> [Task objective]: Under this line sits a listing. Repeat exactly and only its lines from the one holding "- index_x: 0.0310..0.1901" through the one holding "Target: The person"; skip pictures.
*** Opening Source material ***
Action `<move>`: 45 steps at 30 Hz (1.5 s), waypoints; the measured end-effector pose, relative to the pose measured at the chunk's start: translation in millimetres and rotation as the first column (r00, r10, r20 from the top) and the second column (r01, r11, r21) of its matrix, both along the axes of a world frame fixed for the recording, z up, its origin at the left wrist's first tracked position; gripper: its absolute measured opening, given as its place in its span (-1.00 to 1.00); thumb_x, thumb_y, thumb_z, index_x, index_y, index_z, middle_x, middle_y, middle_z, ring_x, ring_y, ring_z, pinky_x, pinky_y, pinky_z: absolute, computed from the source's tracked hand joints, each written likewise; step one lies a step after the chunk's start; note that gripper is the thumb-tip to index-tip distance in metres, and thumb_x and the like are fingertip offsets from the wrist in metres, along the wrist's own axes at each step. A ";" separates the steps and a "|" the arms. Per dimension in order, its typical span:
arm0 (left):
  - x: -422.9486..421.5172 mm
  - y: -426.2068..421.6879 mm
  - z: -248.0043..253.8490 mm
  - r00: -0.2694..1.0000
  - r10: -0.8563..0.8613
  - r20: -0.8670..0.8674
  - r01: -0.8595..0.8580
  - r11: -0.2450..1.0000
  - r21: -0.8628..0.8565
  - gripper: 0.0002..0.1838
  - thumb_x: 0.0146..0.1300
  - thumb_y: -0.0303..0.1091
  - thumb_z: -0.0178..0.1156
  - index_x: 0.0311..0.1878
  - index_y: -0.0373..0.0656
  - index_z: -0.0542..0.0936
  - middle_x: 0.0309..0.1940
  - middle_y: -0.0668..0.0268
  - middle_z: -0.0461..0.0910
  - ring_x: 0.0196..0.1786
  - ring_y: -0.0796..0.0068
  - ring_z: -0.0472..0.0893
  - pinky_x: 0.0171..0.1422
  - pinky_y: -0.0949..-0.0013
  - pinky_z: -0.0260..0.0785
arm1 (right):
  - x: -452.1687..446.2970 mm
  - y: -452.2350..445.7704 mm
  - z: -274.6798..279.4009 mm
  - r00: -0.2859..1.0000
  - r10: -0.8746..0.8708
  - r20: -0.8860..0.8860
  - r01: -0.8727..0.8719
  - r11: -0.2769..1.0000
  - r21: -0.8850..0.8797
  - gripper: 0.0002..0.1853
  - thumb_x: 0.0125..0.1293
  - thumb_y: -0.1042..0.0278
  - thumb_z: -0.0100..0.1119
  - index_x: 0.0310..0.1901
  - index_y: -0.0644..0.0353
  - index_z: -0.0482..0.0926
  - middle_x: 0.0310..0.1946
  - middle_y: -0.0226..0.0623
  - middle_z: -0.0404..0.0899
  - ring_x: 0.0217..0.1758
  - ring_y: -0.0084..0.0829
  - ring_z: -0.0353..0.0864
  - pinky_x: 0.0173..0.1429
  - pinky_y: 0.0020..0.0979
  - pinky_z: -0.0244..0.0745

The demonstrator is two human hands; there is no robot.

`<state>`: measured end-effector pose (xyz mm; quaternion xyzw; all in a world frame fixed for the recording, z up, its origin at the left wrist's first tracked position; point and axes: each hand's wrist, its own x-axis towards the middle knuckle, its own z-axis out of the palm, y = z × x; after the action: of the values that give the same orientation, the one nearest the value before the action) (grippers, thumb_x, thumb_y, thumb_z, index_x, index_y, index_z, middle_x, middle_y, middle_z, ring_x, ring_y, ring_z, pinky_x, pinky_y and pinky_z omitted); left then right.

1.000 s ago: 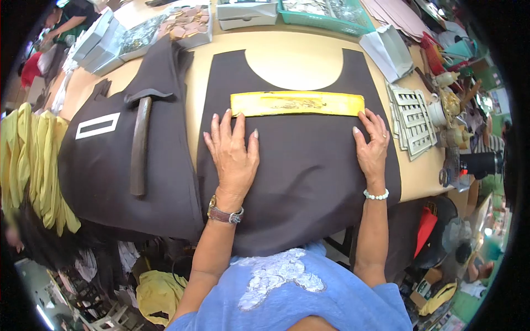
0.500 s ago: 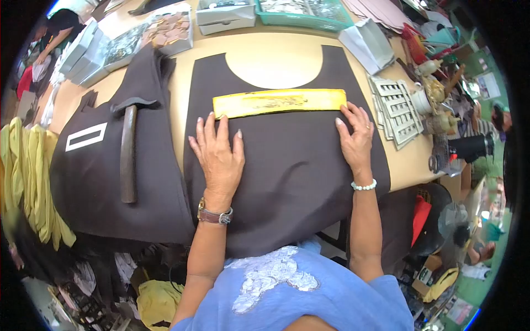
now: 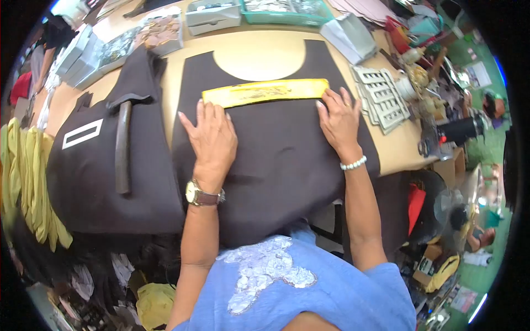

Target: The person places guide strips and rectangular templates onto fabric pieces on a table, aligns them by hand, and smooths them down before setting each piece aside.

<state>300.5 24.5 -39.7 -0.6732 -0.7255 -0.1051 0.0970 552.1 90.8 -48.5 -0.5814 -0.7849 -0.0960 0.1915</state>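
A tan surface (image 3: 259, 55) carries a dark cloth panel (image 3: 276, 160), laid flat at the centre of the clock, its curved cut-out facing 12. More dark cloth (image 3: 83, 182) lies at 9. A box of tan pieces (image 3: 174, 47) sits between 10 and 11, a pale box (image 3: 212, 26) at 11, a teal tray (image 3: 287, 20) at 12, a white box (image 3: 348, 38) at 1, and stacked slotted sheets (image 3: 378, 96) at 2.

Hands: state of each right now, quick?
Left hand: open, at the lower edge of the yellow strip.
Right hand: open, loosely bent, at its right end.
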 end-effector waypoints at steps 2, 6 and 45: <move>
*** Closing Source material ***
> [Your response]:
  - index_x: 0.0310..0.1901
  - index_y: -0.0644..0.0353
  - index_z: -0.0482..0.0926
  - middle_x: 0.0310..0.1946
  - middle_y: -0.0226..0.0623
  - middle_z: -0.0404..0.0899
  - ring_x: 0.0217..0.1758
  - ring_y: -0.0084..0.0829
  - ring_z: -0.0353..0.0864
  - pinky_x: 0.0173..0.1429
  - pinky_y: 0.0020..0.0979
  - pinky_z: -0.0244..0.0745

The demonstrator is two human hands; there is no robot.

`<state>`: measured end-effector pose (xyz mm; quaternion xyzw; all in a world frame fixed for the recording, z up, its origin at the left wrist's first tracked position; point and axes: each hand's wrist, its own x-axis towards the middle knuckle, its own z-axis out of the palm, y = z × x; after the action: of the values that give the same orientation, the one nearest the value before the action) (grippers, thumb_x, thumb_y, thumb_z, index_x, index_y, index_z, middle_x, middle_y, middle_z, ring_x, ring_y, ring_z, pinky_x, pinky_y and pinky_z omitted); left then right.

1.000 s ago: 
0.500 s ago: 
now: 

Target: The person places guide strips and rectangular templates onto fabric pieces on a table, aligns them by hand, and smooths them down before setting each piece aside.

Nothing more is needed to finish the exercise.